* Problem requirements: Your answer should be the records below, repeated exactly as they stand.

- Opening Delimiter -

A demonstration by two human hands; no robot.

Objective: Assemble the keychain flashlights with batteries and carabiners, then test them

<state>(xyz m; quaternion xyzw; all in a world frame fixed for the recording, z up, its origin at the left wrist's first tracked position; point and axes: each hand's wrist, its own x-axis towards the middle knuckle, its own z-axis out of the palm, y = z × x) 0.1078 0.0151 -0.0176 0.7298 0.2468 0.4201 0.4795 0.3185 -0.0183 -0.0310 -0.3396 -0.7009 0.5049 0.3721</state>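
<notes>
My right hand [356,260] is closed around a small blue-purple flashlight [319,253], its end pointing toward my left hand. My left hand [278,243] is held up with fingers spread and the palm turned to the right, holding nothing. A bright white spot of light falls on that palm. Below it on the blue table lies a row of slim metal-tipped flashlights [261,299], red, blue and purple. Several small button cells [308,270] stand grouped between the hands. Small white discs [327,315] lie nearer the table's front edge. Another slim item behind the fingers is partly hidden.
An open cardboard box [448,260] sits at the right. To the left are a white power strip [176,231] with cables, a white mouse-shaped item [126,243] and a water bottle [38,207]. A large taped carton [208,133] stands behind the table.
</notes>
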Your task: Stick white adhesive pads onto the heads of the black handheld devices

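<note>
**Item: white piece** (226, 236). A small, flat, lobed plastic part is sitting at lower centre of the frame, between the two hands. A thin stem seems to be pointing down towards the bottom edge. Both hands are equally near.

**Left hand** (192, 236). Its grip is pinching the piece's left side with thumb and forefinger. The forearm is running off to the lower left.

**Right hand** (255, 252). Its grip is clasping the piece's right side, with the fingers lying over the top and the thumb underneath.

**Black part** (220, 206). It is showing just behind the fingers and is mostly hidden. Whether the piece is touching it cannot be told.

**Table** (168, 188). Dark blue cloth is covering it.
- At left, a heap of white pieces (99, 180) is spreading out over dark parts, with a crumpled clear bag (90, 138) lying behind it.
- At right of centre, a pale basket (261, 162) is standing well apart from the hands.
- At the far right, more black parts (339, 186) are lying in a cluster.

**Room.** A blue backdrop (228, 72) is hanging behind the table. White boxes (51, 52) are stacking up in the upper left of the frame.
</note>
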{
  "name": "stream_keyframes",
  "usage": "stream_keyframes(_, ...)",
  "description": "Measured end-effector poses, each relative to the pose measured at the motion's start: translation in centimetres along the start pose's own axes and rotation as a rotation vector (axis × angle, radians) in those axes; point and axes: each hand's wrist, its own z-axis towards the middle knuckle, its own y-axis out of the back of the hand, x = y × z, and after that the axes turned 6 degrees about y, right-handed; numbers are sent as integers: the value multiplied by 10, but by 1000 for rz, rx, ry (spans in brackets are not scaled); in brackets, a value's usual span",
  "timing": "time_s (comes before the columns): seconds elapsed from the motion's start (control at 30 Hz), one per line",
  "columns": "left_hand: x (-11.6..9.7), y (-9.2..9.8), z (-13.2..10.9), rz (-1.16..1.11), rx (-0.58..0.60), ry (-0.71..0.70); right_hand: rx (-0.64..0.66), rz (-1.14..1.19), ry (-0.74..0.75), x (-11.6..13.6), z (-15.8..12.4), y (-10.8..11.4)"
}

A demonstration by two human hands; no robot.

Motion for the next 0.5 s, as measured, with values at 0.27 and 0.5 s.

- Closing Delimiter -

* Completed exercise:
A demonstration by two human hands; no robot.

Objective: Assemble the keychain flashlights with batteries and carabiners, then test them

<state>(xyz m; quaternion xyzw; all in a world frame fixed for the recording, z up, its origin at the left wrist's first tracked position; point and axes: each hand's wrist, its own x-axis towards the middle knuckle, its own z-axis out of the palm, y = z × x) 0.1078 0.0151 -0.0176 0.7298 0.2468 0.4201 0.4795 0.3185 -0.0183 -0.0310 -0.3396 -0.7009 0.5049 0.3721</state>
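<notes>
My right hand [356,260] is closed around a small blue-purple flashlight [319,253], its end pointing toward my left hand. My left hand [278,243] is held up with fingers spread and the palm turned to the right, holding nothing. A bright white spot of light falls on that palm. Below it on the blue table lies a row of slim metal-tipped flashlights [261,299], red, blue and purple. Several small button cells [308,270] stand grouped between the hands. Small white discs [327,315] lie nearer the table's front edge. Another slim item behind the fingers is partly hidden.
An open cardboard box [448,260] sits at the right. To the left are a white power strip [176,231] with cables, a white mouse-shaped item [126,243] and a water bottle [38,207]. A large taped carton [208,133] stands behind the table.
</notes>
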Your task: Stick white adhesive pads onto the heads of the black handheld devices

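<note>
**Item: white piece** (226, 236). A small, flat, lobed plastic part is sitting at lower centre of the frame, between the two hands. A thin stem seems to be pointing down towards the bottom edge. Both hands are equally near.

**Left hand** (192, 236). Its grip is pinching the piece's left side with thumb and forefinger. The forearm is running off to the lower left.

**Right hand** (255, 252). Its grip is clasping the piece's right side, with the fingers lying over the top and the thumb underneath.

**Black part** (220, 206). It is showing just behind the fingers and is mostly hidden. Whether the piece is touching it cannot be told.

**Table** (168, 188). Dark blue cloth is covering it.
- At left, a heap of white pieces (99, 180) is spreading out over dark parts, with a crumpled clear bag (90, 138) lying behind it.
- At right of centre, a pale basket (261, 162) is standing well apart from the hands.
- At the far right, more black parts (339, 186) are lying in a cluster.

**Room.** A blue backdrop (228, 72) is hanging behind the table. White boxes (51, 52) are stacking up in the upper left of the frame.
</note>
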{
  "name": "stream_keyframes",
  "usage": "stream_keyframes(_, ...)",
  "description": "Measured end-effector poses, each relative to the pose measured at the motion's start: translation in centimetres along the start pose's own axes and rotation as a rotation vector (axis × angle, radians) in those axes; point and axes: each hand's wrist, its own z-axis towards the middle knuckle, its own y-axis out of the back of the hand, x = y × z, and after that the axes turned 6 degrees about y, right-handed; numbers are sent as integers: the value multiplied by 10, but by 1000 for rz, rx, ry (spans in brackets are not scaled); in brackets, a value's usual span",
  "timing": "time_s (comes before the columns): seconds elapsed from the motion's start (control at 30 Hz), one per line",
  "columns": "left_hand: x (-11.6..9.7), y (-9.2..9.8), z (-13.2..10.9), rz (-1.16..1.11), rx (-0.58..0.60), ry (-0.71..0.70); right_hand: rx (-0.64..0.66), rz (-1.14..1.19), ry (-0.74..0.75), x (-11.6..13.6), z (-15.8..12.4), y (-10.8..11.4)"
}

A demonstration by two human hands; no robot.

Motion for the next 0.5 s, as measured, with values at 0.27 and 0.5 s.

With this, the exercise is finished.